[WHAT TO PRODUCE]: Only lines containing the word "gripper" are needed; pull them out of the material.

═════ DATA BLOCK

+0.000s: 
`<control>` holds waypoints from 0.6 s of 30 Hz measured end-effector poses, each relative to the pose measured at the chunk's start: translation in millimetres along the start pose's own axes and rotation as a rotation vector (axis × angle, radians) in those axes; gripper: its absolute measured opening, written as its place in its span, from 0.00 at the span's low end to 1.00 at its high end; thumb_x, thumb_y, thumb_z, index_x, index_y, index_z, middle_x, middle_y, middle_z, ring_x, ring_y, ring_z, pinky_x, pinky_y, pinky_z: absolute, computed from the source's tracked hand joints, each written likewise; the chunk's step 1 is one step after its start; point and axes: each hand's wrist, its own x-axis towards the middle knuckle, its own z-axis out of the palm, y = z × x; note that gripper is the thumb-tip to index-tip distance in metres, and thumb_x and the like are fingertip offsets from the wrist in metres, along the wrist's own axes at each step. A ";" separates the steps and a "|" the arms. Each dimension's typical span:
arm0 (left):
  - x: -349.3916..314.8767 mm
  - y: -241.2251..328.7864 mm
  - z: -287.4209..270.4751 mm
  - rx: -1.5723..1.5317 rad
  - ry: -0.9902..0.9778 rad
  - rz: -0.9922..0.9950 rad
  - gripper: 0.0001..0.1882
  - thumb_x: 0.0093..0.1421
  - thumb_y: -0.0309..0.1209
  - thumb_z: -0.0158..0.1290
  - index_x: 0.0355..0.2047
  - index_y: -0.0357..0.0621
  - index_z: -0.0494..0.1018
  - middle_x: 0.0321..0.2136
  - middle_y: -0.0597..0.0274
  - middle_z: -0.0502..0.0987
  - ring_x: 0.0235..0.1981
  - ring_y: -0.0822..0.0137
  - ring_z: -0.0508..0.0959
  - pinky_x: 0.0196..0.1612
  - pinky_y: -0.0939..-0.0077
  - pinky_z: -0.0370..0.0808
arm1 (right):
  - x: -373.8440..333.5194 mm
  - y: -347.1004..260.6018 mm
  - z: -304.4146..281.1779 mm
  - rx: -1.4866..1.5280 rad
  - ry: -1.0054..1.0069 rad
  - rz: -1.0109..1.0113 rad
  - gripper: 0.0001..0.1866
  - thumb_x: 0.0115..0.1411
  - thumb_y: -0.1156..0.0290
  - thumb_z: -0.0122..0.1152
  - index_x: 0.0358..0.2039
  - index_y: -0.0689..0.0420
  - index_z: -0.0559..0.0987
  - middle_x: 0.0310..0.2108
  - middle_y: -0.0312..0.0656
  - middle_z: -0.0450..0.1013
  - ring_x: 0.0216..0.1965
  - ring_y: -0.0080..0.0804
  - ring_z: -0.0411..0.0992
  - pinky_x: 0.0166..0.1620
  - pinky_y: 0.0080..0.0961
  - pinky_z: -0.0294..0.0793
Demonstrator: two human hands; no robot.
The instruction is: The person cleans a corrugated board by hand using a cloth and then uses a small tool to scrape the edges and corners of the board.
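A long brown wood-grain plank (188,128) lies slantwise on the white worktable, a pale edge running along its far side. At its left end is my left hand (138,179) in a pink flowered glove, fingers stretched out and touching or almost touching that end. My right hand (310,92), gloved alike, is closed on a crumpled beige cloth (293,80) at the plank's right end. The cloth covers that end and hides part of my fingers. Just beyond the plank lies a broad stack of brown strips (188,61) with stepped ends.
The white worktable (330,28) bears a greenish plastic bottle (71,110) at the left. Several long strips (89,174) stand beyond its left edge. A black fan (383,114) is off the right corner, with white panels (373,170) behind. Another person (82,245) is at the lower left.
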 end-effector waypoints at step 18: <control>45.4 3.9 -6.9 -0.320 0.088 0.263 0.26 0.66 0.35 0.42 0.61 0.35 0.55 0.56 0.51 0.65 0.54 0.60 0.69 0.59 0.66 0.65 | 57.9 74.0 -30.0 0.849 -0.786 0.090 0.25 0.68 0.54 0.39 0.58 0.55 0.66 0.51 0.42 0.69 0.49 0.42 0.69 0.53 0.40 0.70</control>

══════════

[WRITTEN SOLUTION]:
`<control>` holds waypoints from 0.6 s of 30 Hz measured end-effector poses, each relative to the pose measured at the chunk's start: translation in millimetres along the start pose's own axes and rotation as a rotation vector (axis × angle, radians) in those axes; gripper: its absolute measured opening, written as its place in its span, from 0.00 at the span's low end to 1.00 at its high end; thumb_x, thumb_y, thumb_z, index_x, index_y, index_z, middle_x, middle_y, middle_z, ring_x, ring_y, ring_z, pinky_x, pinky_y, pinky_z: absolute, computed from the source's tracked hand joints, each written likewise; the chunk's step 1 is one step after its start; point and axes: each hand's wrist, its own x-axis towards the middle knuckle, its own z-axis out of the palm, y = z × x; note that gripper is the thumb-tip to index-tip distance in metres, and thumb_x and the like are fingertip offsets from the wrist in metres, along the wrist's own axes at each step. A ";" separates the steps and a "|" the arms. Each dimension's typical span:
  - gripper: 0.0001..0.1882
  - gripper: 0.0001..0.1866

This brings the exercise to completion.